Exercise instructions: Restate word for word the lines below that run from the one holding "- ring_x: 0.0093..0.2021" through the one holding "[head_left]", inclusive. Pictures don't belong in the copy.

Entries shown:
* * * * * * * * *
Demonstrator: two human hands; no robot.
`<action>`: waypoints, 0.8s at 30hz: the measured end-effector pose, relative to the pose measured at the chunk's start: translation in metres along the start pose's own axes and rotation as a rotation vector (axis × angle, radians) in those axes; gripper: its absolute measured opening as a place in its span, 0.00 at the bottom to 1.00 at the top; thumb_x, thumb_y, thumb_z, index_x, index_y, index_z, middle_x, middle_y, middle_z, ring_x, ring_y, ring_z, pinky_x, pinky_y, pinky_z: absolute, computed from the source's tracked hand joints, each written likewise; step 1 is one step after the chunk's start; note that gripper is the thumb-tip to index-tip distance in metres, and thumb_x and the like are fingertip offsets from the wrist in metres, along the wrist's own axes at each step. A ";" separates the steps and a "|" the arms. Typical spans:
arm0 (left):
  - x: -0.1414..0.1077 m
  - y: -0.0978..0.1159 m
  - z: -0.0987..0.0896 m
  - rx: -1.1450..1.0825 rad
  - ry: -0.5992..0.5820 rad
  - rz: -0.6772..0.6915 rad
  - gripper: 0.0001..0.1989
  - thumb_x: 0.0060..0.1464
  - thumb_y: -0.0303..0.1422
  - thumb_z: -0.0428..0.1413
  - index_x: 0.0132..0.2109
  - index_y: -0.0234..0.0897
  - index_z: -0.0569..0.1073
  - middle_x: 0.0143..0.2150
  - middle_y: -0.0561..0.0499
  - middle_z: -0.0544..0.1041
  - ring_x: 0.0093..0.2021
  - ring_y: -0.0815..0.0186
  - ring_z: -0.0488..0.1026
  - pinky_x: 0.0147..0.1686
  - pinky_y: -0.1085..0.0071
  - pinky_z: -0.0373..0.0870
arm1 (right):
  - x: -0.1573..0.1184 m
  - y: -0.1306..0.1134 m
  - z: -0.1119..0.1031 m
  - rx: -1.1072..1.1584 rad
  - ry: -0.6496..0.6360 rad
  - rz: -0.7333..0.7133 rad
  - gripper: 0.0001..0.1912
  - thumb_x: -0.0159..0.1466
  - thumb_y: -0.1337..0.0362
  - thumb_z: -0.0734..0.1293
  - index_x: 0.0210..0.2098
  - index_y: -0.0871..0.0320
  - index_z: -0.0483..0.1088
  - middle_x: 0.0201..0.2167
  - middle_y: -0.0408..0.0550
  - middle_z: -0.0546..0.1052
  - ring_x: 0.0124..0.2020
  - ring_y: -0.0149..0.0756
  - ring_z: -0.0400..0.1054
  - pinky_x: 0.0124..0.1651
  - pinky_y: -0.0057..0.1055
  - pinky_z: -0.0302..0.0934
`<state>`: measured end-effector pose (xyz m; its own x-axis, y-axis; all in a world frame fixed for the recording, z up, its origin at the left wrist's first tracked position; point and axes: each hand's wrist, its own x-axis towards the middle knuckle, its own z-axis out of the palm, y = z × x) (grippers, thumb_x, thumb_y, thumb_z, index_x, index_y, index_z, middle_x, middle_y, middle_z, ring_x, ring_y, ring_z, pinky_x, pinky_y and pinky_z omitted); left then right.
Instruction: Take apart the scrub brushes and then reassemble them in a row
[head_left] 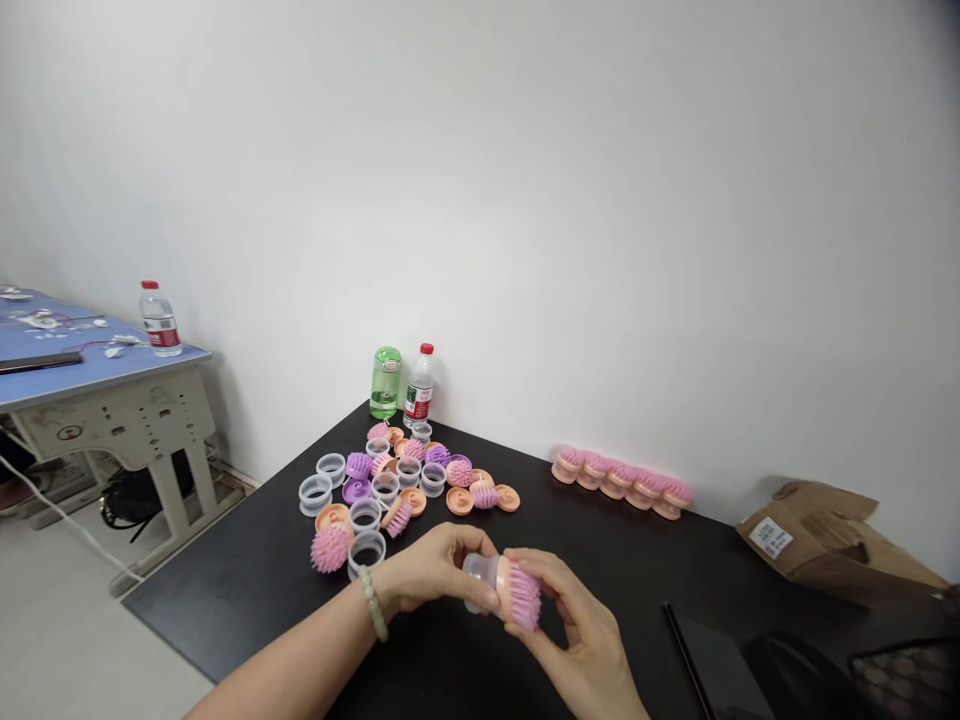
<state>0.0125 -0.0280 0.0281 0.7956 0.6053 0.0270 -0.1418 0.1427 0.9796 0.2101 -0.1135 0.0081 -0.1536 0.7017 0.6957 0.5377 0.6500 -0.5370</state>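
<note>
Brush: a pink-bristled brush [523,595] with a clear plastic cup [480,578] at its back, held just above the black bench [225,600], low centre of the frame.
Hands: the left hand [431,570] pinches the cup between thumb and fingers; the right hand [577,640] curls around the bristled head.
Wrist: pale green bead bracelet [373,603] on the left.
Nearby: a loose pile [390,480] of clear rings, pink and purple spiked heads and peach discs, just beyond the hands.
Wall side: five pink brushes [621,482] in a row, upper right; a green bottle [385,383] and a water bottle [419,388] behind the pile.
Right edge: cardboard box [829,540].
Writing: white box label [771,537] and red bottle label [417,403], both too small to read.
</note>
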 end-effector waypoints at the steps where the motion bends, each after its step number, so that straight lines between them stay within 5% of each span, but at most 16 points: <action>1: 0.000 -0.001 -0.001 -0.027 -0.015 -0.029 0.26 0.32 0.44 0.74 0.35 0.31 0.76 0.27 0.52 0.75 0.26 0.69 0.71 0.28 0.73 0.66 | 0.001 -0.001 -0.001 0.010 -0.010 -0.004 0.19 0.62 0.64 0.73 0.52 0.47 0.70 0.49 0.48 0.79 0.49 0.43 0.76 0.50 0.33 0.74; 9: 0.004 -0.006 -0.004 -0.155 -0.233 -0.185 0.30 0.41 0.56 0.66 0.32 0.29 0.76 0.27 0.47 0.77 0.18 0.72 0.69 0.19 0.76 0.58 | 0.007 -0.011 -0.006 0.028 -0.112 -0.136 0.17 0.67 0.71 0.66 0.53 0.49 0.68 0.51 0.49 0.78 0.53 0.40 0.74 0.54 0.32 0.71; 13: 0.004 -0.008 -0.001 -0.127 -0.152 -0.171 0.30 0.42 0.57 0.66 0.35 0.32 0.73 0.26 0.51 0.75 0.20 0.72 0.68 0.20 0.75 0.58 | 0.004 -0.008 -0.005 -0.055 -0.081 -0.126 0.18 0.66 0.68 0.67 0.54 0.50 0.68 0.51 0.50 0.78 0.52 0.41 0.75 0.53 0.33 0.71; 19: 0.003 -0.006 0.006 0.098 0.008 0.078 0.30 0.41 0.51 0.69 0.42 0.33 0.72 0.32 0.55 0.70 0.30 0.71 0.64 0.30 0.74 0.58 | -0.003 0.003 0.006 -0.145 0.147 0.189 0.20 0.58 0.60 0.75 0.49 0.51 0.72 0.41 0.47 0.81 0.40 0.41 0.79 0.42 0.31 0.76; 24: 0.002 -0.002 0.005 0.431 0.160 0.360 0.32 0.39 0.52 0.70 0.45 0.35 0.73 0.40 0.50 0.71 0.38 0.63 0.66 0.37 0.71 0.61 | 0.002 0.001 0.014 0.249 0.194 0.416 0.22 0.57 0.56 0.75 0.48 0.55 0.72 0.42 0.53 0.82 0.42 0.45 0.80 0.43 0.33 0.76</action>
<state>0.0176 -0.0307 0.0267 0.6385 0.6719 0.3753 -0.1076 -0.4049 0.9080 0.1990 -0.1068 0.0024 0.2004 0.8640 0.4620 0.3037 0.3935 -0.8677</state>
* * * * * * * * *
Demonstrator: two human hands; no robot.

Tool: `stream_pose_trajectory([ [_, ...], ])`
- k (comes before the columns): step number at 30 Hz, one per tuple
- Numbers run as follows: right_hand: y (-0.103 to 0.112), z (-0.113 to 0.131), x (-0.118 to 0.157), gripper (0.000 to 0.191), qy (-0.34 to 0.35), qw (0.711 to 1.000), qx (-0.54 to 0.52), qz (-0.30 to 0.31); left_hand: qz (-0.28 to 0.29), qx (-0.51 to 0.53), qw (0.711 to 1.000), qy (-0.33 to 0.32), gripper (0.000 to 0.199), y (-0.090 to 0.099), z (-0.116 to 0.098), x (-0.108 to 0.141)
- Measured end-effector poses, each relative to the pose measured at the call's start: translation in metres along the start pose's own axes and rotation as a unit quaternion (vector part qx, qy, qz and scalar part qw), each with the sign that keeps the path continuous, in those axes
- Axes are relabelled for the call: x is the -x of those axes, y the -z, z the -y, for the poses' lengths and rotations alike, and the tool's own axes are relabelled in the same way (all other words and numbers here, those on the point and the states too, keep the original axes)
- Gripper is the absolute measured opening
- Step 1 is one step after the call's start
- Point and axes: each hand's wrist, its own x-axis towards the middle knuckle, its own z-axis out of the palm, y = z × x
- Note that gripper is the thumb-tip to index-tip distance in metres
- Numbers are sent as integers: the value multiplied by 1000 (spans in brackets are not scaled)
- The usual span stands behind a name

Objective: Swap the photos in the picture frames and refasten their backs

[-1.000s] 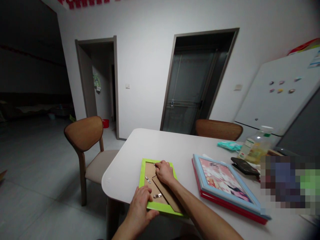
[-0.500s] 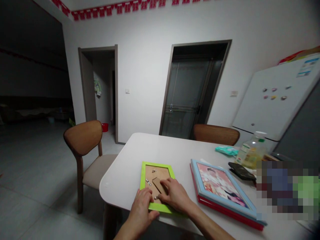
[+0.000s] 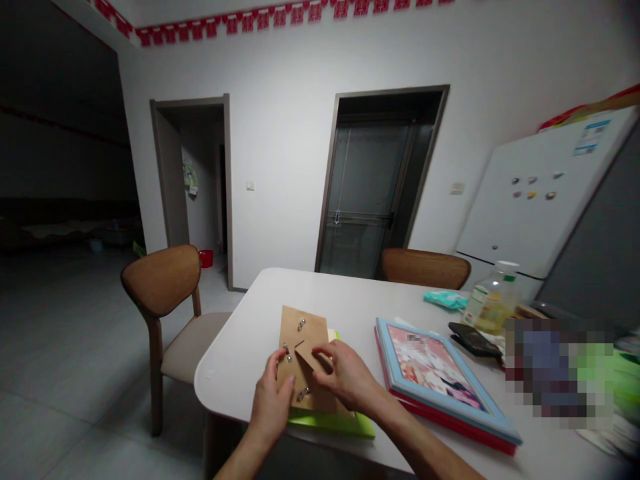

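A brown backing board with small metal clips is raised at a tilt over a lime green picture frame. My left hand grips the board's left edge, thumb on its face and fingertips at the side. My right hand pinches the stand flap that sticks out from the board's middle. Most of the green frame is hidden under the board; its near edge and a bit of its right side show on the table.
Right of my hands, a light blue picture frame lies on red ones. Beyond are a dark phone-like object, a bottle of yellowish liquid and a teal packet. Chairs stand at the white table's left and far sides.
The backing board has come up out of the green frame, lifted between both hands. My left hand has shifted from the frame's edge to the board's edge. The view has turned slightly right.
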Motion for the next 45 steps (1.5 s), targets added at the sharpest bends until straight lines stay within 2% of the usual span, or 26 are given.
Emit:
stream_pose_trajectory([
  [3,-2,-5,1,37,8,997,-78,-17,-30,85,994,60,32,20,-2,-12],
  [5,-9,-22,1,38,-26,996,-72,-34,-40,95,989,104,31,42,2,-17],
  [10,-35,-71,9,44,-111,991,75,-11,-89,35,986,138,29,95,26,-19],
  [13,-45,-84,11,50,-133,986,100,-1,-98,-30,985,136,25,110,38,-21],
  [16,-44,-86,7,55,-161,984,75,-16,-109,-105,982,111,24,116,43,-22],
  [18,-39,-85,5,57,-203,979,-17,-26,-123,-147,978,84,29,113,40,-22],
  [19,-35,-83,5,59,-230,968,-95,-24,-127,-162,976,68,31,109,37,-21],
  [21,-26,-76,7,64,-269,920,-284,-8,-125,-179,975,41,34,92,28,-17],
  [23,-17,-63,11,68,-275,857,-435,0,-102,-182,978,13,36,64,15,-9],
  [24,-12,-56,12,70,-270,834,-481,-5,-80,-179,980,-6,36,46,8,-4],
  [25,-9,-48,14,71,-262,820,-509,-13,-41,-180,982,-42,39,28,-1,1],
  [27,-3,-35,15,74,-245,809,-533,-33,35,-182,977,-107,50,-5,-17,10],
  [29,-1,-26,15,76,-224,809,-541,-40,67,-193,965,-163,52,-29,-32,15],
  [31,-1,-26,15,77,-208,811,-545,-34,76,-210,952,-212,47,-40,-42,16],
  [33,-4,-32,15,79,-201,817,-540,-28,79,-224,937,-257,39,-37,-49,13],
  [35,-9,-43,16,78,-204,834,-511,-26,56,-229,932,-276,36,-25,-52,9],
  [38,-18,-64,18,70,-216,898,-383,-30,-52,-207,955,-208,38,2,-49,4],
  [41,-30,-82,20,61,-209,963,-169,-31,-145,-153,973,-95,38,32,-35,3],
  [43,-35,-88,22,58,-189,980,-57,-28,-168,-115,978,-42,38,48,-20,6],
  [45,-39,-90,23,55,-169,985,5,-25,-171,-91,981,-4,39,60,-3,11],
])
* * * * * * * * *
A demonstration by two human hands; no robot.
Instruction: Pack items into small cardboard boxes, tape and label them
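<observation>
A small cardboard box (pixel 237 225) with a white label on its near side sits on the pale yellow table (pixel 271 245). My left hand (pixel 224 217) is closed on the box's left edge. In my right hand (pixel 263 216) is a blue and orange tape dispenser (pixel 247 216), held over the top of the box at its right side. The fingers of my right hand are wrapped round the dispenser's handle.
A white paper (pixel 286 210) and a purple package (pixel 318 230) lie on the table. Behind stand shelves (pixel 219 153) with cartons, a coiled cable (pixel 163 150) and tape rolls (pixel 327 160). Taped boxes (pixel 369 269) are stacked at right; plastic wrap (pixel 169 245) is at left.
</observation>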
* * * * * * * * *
Task response:
  - ring_x: 0.0093..0.2021
  - ring_y: -0.0815..0.0186
  - ring_z: -0.0488..0.1026
  - pinky_x: 0.0147..0.1686
  - pinky_y: -0.1085..0.0071
  - pinky_z: -0.0373..0.0870
arm1 (right):
  - x: -0.1573..0.1184 m
  - y: -0.1306..0.1134 m
  - z: -0.1119..0.1031 m
  - rx: -1.1072..1.1584 rad
  - ry: -0.6496..0.6360 rad
  - rz: -0.7333..0.7133 rad
  - gripper: 0.0001..0.1912
  - thumb_x: -0.0159..0.1466
  - thumb_y: -0.1337..0.0362
  - thumb_z: -0.0734..0.1293
  - index_x: 0.0210..0.2098
  - index_y: -0.0871..0.0320
  - index_z: -0.0483..0.1088
  - middle_x: 0.0201..0.2167
  - middle_y: -0.0408..0.0550
  - middle_z: -0.0546..0.1052
  - ring_x: 0.0124..0.2020
  - ring_y: -0.0149..0.0756
  - ring_z: -0.0400..0.1054
  - pinky_x: 0.0124..0.1651
  - pinky_y: -0.0057..0.1055
  - pinky_z: -0.0302..0.0934
`<state>`: measured end-effector pose (xyz m; its own x-axis, y-axis; all in a world frame fixed for the recording, z up, its origin at the left wrist's first tracked position; point and axes: each hand's wrist, its own x-axis towards the middle knuckle, its own z-axis out of the palm, y = z × x) (grippers, thumb_x, thumb_y, thumb_z, index_x, index_y, index_z, middle_x, middle_y, middle_z, ring_x, ring_y, ring_z, pinky_x, pinky_y and pinky_z omitted); left then right.
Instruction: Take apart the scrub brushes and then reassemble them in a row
[head_left] 

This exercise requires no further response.